Hedge fund-of-fund manager Anthony Scaramucci has Trump’s ear as one of 16 people on the president-elect’s transition team executive committee, Conway said on the sidelines of a conference for registered investment advisers, but that does not mean he accepts Scaramucci’s extreme criticism of the rule.
“He believes what he believes,” she said of Trump’s view, adding that she knows what it is but declining to elaborate.
Her shrouding of Trump’s opinion did little to clarify the fate of the fiduciary rule, initially opposed by most conventional brokerage firms because it permits customers to bring class-action lawsuits as an enforcement tool instead of being restricted to arbitration.
Scaramucci, founder of SkyBridge Capital, has been extreme in his criticism of the fiduciary rule and has publicly said that the Trump administration will dilute, if not repeal, it.
The rule, which takes effect on April 10 for retirement accounts and requires financial advisers and brokers to put their customers’ interests ahead of their own, deprives advisors and customers of choice, disenfranchises middle-class investors and is an intrusion of government into the private sector, he has said.
Conway, who in August became Trump’s third campaign manager, filled in as a keynote speaker for Scaramucci at The MarketCounsel consulting and law firm group’s annual summit in Miami Beach.
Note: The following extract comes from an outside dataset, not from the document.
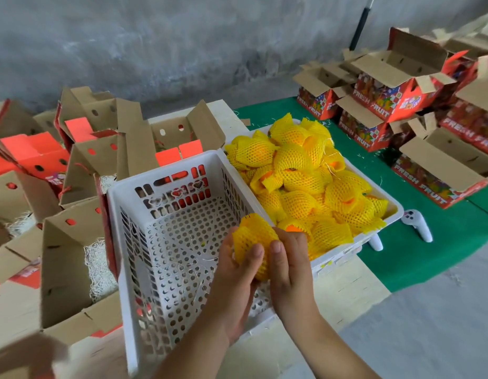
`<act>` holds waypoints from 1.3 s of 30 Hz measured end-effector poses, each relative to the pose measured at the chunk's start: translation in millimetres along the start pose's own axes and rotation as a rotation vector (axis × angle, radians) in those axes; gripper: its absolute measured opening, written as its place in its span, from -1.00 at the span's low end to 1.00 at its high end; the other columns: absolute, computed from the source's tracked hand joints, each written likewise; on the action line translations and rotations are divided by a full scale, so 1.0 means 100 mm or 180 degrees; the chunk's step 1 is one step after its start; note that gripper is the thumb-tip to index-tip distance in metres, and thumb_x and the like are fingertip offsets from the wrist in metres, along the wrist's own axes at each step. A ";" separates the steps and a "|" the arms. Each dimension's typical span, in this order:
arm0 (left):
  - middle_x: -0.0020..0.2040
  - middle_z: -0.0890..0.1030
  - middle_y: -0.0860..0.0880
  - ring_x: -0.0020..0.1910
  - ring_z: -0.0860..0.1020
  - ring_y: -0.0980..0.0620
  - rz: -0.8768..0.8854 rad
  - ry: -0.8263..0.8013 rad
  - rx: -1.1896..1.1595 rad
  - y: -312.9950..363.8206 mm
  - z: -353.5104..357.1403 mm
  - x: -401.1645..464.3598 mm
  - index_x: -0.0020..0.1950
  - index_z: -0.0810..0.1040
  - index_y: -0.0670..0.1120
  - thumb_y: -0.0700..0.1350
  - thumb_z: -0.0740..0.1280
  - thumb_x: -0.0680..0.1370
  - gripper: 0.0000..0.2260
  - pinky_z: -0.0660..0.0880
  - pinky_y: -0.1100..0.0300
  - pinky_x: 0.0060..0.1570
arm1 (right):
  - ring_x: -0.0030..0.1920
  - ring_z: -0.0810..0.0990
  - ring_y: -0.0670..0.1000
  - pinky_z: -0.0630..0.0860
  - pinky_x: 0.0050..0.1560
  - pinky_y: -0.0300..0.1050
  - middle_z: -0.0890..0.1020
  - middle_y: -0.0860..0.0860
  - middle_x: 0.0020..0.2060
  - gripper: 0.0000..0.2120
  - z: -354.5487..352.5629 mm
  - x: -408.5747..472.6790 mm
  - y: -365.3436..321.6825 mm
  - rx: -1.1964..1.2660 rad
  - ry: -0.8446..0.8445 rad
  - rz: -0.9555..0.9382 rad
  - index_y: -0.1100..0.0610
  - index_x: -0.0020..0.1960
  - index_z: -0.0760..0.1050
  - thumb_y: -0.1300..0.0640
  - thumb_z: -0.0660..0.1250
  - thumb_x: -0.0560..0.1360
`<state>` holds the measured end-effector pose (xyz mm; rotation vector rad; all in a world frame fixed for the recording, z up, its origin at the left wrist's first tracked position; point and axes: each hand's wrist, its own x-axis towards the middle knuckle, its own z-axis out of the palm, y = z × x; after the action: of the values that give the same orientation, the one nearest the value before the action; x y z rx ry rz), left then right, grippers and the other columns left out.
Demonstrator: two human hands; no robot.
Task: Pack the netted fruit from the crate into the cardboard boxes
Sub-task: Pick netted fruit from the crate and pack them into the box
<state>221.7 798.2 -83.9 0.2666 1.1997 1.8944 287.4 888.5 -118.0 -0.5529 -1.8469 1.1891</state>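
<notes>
**One netted fruit in both hands, above the empty crate, not yet boxed**

Layout, big to small. Table [355, 285] carries two white crates side by side. Full crate [396, 212] at 2 o'clock from the hands, heaped with fruit in yellow nets [305, 173]. Empty crate [166, 242] at centre, only stray straw on its floor. Open cardboard boxes [70, 272] along 9 to 11 o'clock, nearest one lined with pale shredded straw. A stack of red printed boxes [387, 99] sits well apart at 1 o'clock on the green cloth [428, 255]. Two white controllers [418, 222] lie on that cloth just beside the full crate.

Step in hand (judgement): carry phase. One fruit [253, 242] is out of the heap and held over the empty crate's right-hand rim.

Hands: together, both clamped on the one fruit. Left hand [237, 272] cups it from below and left, thumb laid over the net. Right hand [289, 258] grips the right side, thumb upright against the net. Forearms come in from 6 o'clock.

Next move (judgement): swing the fruit toward 9 o'clock, across the empty crate, and lower it onto the straw of the nearest open box. The upright flaps call for a clean drop between them.
</notes>
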 end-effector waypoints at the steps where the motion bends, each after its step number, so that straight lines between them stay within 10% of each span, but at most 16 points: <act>1: 0.35 0.54 -0.33 0.38 0.53 -0.29 0.0003 0.0097 0.0000 -0.03 0.02 -0.01 0.53 0.32 -0.16 0.22 0.55 0.42 -0.16 0.36 -0.38 0.43 | 0.03 0.58 0.00 0.46 0.00 -0.14 0.53 -0.05 -0.01 -0.74 0.01 0.00 -0.03 0.0058 -0.0034 0.0132 -0.18 0.18 0.53 -0.24 0.13 0.68; 8: 0.31 0.62 -0.20 0.24 0.62 -0.16 -0.0447 0.0746 -0.1075 -0.02 0.00 0.01 0.46 0.49 -0.01 0.32 0.49 0.42 -0.29 0.58 -0.05 0.15 | 0.00 0.57 -0.02 0.45 0.01 -0.12 0.62 -0.02 -0.04 -0.77 -0.48 0.66 0.23 -0.1346 -0.0094 -0.0230 0.03 0.11 0.60 -0.07 0.26 0.64; 13: 0.37 0.53 -0.21 0.28 0.56 -0.23 -0.0550 0.1095 -0.1235 -0.04 -0.05 0.02 0.46 0.44 0.01 0.10 0.48 0.41 -0.36 0.66 0.01 -0.14 | 0.43 0.33 0.37 0.30 0.41 0.30 0.32 0.25 0.45 -0.41 -1.04 1.54 0.75 -0.3415 -0.0676 0.1617 0.00 0.52 0.23 -0.14 0.32 0.58; 17: 0.34 0.52 -0.24 0.18 0.60 -0.24 -0.0628 0.1257 -0.0992 -0.08 -0.19 0.01 0.41 0.48 -0.01 0.24 0.48 0.37 -0.33 0.64 0.06 -0.23 | 0.29 0.43 0.37 0.32 0.36 0.34 0.37 0.24 0.29 -0.48 -0.92 1.50 0.87 -0.3433 -0.0331 0.1394 0.11 0.27 0.25 -0.04 0.43 0.47; 24: 0.18 0.59 -0.26 -0.24 0.65 -0.10 -0.0564 0.1214 -0.0609 -0.04 -0.45 -0.12 0.25 0.58 0.13 0.41 0.44 0.31 -0.40 0.55 0.16 -0.43 | 0.36 0.40 0.21 0.03 0.49 0.26 0.36 0.15 0.30 -0.44 -0.96 1.27 0.79 -0.3082 0.0001 0.1004 -0.02 0.42 0.39 -0.06 0.42 0.46; 29: 0.08 0.54 -0.23 -0.27 0.56 -0.05 -0.0631 0.1177 -0.0624 -0.05 -0.58 -0.14 0.33 0.53 0.12 0.40 0.39 0.43 -0.42 0.54 0.16 -0.39 | 0.15 0.50 0.30 0.40 0.22 0.22 0.44 0.18 0.11 -0.69 -0.97 1.44 0.74 -0.2842 -0.0083 0.0917 0.09 0.08 0.48 -0.14 0.32 0.55; 32: 0.05 0.55 -0.22 -0.34 0.58 0.00 -0.0664 0.1302 -0.0366 -0.13 -0.63 -0.15 0.43 0.47 0.13 0.42 0.35 0.44 -0.36 0.47 0.17 -0.42 | 0.16 0.50 0.36 0.48 0.18 0.24 0.41 0.24 0.22 -0.41 -0.92 1.40 0.84 -0.3035 -0.0174 0.1053 0.15 0.31 0.36 -0.13 0.48 0.47; 39: 0.16 0.59 -0.26 -0.34 0.65 0.01 -0.0715 0.1372 -0.0473 -0.17 -0.75 -0.22 0.49 0.43 0.14 0.40 0.37 0.42 -0.31 0.52 0.18 -0.42 | 0.29 0.47 0.20 0.14 0.41 0.31 0.48 0.09 0.24 -0.47 -0.80 1.20 0.87 -0.2973 -0.0193 0.0801 -0.09 0.28 0.37 -0.10 0.48 0.39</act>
<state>201.0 736.9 -131.0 -0.3616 1.2934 1.8807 282.7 1056.2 -131.0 -1.2920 -2.3862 0.4115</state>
Scaramucci and Trump chief-of-staff Reince Priebus canceled due to a “mandatory” transition staff meeting called by the President-elect, said MarketCounsel founder Brian Hamburger, a University of Florida Law School classmate of Priebus.
The fate of the fiduciary rule was a major subject of conversation at the conference’s opening day. In an informal poll that MarkeCounsel took of attendees, a strong majority said they expect delays in its implementation and significant changes.
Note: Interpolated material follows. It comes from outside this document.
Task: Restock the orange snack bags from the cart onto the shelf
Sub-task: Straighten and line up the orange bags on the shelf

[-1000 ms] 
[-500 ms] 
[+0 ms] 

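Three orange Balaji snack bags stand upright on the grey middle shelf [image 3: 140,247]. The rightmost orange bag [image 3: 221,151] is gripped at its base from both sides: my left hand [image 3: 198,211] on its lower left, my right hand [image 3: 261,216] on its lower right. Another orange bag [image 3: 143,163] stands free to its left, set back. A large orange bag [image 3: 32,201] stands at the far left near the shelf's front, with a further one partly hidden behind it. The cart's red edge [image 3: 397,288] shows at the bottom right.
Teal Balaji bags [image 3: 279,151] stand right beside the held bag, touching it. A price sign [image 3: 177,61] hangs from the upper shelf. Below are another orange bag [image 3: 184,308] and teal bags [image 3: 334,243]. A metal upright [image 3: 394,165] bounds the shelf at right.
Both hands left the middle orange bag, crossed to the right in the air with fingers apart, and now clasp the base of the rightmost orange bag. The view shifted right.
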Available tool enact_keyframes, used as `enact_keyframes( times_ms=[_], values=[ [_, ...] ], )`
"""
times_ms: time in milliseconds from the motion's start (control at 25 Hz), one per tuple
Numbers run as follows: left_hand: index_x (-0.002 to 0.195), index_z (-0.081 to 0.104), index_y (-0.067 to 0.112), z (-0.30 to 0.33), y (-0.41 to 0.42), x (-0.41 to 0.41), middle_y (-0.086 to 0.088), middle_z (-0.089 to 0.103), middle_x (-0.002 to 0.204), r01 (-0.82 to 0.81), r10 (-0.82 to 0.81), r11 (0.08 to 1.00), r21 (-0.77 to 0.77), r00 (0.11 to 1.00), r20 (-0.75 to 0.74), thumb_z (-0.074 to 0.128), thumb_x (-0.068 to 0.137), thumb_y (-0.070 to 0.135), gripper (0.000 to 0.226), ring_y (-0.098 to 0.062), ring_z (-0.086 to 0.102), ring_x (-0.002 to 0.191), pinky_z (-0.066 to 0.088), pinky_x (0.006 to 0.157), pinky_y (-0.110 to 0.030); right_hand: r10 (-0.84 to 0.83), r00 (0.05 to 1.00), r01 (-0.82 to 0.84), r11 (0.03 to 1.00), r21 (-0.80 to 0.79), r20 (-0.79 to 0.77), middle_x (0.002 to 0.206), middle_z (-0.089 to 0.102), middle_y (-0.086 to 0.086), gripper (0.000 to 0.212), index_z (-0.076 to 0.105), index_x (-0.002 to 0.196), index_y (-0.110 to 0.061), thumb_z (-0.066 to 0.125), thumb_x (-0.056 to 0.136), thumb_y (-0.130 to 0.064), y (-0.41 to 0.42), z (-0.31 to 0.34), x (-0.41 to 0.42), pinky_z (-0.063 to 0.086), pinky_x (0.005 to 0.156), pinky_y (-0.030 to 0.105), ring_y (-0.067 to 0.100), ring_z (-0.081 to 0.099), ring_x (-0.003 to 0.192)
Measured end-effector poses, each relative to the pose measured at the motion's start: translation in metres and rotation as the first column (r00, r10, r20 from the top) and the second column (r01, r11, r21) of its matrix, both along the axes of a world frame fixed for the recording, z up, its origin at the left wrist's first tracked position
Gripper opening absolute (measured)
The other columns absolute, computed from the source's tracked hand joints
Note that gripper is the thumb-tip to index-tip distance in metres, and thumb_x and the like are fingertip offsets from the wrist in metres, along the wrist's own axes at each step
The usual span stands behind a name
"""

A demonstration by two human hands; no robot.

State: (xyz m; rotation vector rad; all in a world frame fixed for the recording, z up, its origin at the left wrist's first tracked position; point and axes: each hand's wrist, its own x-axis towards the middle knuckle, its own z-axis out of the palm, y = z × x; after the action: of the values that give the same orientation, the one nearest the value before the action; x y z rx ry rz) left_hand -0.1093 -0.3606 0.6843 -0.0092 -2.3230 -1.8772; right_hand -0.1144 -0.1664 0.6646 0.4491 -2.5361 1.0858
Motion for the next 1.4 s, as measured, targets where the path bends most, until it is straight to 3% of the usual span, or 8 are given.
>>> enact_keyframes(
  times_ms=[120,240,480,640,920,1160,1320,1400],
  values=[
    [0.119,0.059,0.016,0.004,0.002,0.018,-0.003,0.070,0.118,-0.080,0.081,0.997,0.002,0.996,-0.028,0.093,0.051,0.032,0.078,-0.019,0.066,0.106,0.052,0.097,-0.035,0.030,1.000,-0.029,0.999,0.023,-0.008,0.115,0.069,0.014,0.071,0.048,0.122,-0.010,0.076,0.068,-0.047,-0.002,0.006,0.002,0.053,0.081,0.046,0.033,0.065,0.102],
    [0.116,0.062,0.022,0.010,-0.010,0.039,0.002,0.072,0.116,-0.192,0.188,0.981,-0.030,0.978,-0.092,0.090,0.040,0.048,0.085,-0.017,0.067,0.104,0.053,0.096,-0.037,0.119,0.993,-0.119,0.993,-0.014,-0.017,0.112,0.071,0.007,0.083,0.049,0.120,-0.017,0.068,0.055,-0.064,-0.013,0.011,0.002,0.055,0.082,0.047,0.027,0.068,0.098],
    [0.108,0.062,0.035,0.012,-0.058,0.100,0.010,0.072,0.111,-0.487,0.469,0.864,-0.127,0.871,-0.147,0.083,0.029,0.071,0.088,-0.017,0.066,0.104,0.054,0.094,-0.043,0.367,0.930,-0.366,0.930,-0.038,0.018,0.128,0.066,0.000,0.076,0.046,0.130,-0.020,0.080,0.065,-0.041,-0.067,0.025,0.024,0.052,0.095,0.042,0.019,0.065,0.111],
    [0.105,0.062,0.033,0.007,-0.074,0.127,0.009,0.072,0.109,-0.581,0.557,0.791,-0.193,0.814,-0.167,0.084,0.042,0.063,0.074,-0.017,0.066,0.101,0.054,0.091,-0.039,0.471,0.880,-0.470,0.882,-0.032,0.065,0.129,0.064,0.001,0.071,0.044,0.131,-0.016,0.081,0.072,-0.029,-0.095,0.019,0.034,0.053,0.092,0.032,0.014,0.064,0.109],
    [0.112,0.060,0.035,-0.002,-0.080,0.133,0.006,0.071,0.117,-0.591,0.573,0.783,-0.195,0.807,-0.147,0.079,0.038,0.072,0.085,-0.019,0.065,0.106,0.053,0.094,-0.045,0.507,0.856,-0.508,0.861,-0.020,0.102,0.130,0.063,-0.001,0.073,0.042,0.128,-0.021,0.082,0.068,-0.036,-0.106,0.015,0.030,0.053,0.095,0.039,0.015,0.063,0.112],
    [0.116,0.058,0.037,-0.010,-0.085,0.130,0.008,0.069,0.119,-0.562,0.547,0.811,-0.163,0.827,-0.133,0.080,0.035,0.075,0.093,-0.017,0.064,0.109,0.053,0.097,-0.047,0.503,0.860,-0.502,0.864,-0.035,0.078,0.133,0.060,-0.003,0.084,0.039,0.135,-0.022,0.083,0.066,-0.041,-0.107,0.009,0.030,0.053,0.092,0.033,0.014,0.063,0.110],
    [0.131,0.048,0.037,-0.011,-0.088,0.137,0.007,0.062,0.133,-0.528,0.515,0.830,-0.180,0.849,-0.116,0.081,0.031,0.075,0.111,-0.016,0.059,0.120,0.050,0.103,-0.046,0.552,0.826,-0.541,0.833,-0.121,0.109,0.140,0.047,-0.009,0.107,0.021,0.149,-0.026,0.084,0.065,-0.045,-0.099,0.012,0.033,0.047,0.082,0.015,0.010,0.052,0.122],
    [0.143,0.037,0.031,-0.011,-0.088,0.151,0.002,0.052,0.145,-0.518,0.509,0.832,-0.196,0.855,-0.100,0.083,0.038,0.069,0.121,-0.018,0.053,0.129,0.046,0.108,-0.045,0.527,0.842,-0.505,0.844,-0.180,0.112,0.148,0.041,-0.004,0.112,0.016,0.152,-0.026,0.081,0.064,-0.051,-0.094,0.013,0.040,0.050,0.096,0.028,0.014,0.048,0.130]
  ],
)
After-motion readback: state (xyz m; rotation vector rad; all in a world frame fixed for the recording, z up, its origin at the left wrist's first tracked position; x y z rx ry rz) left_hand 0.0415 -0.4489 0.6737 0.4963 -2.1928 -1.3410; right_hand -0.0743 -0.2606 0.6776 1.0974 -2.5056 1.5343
Luis Aguilar, a former member of the Securities and Exchange Commission who also addressed the conference, views the fiduciary rule as a major advance for consumer protection but agrees that the Trump administration may dilute it.
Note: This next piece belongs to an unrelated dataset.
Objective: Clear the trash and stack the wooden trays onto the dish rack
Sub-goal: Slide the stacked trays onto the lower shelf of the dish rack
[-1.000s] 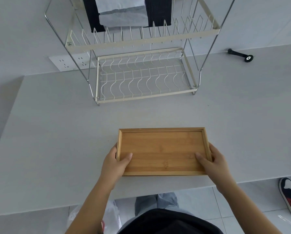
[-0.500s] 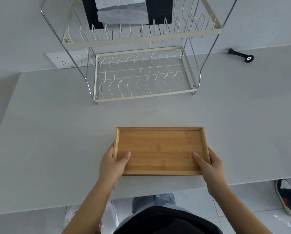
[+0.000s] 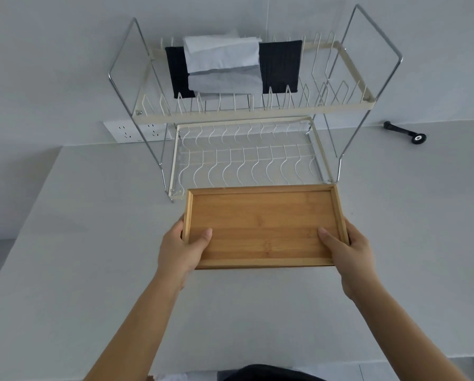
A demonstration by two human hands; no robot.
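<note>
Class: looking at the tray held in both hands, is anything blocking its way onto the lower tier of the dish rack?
Nothing visible: the wooden tray faces the dish rack's bare lower tier. The folded cloths sit only on the upper tier.

Empty rectangular wooden tray [image 3: 263,225], level, just before two-tier wire dish rack [image 3: 246,149].

Wooden tray [image 3: 260,224] held by left hand [image 3: 179,250], right hand [image 3: 349,250] (seemingly lifted), before dish rack [image 3: 246,111]
</note>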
“My money’s on it going away but it’s not that easy,” he said on the conference sidelines after telling attendees that rolling it back through executive order is very complex.
Skip Schweiss, head of TD Ameritrade’s retirement plan business for financial advisors, said a delay is likely and would probably be followed by modified rule-making. However, he said with only 80 days between Inauguration Day and the rule’s implementation date it is hard to predict what will happen.
Regardless of what happens, policies companies have unveiled to comply with the rule are unlikely to be rolled back because they have already made large investments, economically and strategically, in preparation for the rule.
Merrill Lynch is ending commission-based retirement accounts to avoid tempting brokers to sell inappropriately high-commision products and convert them to fee-based accounts. It has widely marketed what it says is a “customer-first” approach in advertisements and video campaigns.
“Merrill put such a stake in the ground with their announcement,” Schweiss said. “I don’t see how they can walk that back.”
To ensure that buy-and-hold customers do not pay higher fees than they do currently with transactional accounts, some firms also have said they will exclude certain long-held investments in a client’s account from the assets on which fees are calculated.